Then there is proportion­ality bias, where we assume that if something big happens, such as a terrorist attack or a president being assassinat­ed, something big must have caused it. “President Kennedy was assassinat­ed by a lone gunman who no one had ever heard of, which psychologi­cally does not fit with our intuition,” says Brotherton. So a conspiracy theory develops that it was caused by something bigger: the Mafia, the CIA, the Illuminati. A 1979 study demonstrat­ed this effect by showing participan­ts fake newspaper articles with two versions of the same story. In one version, an assassinat­ion attempt on a president was successful and the president died; in the other, the president survived. When faced with the bigger outcome (the president dying), participan­ts preferred a conspirato­rial explanatio­n; when the outcome was less significan­t, they believed the story of the lone gunman.

BIASED BRAINS

Conspiracy theories seem shot-through with paranoia, and there is evidence to suggest that the more paranoid someone is, the more they tend to believe these theories. But Brotherton points out that studies show that this is not severe, ‘clinical level’ paranoia. “It’s mundane, everyday suspicions that we all have to some extent – not outlandish, tinfoil hat levels of paranoia.” Recent studies have also found that people who are more likely to believe in conspiracy theories also tend to have a need for uniqueness – a desire to be in the small group of people who are ‘in the know’.

In the grand scheme of things, conspiracy theorists can seem pretty harmless. But there can also be a dangerous side to these theories when they take hold. In July 2018, Public Health England announced that more than 750 cases of measles had been identified across England so far this year, with anyone who had not received two doses of the MMR vaccine at risk – the vaccine at the centre of the anti-vaxxer conspiracy theory. And Dyer believes that the anti-expert, ‘follow your gut’ rhetoric that fuels conspiracy theories is also helping to fuel the rise of the alt-right and neo-Nazism in Europe and America.
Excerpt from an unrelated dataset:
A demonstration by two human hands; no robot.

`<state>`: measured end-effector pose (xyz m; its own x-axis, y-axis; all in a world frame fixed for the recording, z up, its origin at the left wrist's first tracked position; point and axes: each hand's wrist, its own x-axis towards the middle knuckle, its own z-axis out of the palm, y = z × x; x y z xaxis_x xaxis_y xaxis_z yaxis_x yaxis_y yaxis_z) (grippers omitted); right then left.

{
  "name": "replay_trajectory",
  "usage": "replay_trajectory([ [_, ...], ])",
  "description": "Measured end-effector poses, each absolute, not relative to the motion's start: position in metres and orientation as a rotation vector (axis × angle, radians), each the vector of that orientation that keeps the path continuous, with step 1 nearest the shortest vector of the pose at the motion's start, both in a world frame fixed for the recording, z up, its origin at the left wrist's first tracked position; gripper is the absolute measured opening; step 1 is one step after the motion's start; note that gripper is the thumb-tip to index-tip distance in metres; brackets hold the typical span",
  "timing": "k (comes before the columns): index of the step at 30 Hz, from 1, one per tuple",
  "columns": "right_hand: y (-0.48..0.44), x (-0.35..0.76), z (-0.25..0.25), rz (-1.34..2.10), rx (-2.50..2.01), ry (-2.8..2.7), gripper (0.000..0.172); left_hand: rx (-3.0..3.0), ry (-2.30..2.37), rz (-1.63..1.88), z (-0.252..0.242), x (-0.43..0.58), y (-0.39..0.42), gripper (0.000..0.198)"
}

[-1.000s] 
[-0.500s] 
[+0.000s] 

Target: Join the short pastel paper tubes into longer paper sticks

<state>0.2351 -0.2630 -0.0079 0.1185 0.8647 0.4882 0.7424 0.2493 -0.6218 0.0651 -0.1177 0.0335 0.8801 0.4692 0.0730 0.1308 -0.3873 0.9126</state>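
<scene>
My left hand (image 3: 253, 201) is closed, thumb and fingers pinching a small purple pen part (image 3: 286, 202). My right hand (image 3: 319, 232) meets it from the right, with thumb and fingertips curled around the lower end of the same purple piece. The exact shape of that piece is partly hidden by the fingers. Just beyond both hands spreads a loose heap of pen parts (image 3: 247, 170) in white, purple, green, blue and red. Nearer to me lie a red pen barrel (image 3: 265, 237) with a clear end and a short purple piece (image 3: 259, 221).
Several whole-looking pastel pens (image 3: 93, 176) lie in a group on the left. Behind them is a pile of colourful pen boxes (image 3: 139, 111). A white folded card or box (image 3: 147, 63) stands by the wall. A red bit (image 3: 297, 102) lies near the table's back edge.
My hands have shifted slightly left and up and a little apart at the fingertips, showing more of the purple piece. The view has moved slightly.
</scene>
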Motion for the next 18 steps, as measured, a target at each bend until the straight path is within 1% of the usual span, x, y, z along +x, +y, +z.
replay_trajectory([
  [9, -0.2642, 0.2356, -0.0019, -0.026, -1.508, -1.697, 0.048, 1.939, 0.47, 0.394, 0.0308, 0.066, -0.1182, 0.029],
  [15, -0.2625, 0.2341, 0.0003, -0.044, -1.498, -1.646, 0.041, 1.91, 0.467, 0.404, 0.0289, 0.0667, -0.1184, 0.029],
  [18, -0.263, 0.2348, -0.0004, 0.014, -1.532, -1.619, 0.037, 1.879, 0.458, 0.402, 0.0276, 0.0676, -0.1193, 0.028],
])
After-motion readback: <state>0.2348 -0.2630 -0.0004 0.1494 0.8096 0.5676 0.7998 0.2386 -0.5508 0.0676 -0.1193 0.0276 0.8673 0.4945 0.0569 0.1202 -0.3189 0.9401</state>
Brotherton is careful to point out, however, that the characteri­stics linked with conspirato­rial thinking are within all of us. “These habits of mind can creep into a lot of beliefs that don’t necessaril­y look like conspiracy theories on the surface,” he says. “If you think about a time you didn’t get a job you think you deserved, you might find yourself wondering, ‘Maybe someone didn’t want me to get it’.”

Wood agrees: “If a conspiracy theorist is someone who believes in a conspiracy theory, then most of us are conspiracy theorists because most of us believe at least one.” So perhaps the most dangerous thing of all is to assume that conspiracy theorists are all other people.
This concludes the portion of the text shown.